TASK TO CARRY OUT:
Retype the whole listing that follows, line for line.

RAW DATA:
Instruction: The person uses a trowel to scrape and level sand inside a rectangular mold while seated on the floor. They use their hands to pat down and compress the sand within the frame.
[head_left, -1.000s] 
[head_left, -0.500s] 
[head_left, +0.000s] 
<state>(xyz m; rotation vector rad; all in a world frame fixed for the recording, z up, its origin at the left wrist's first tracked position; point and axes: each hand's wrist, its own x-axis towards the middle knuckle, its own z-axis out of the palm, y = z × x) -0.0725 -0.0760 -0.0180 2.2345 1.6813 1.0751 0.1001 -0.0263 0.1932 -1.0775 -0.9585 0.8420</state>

RESULT:
Instruction: The person uses a trowel to scrape and level sand inside a rectangular mold while seated on the floor. They use their hands to pat down and compress the sand within the frame.
[head_left, -1.000s] 
[head_left, -0.500s] 
[head_left, +0.000s] 
<state>(xyz m; rotation vector rad; all in a world frame fixed for the recording, z up, its origin at the left wrist's first tracked position; point and axes: each hand's wrist, its own x-axis towards the middle knuckle, its own z-axis out of the palm, y = z × x) -0.0725 -0.0760 -0.0180 2.2345 1.6813 1.0751 0.1001 -0.0263 0.1932 -1.0775 -0.9585 0.8420</state>

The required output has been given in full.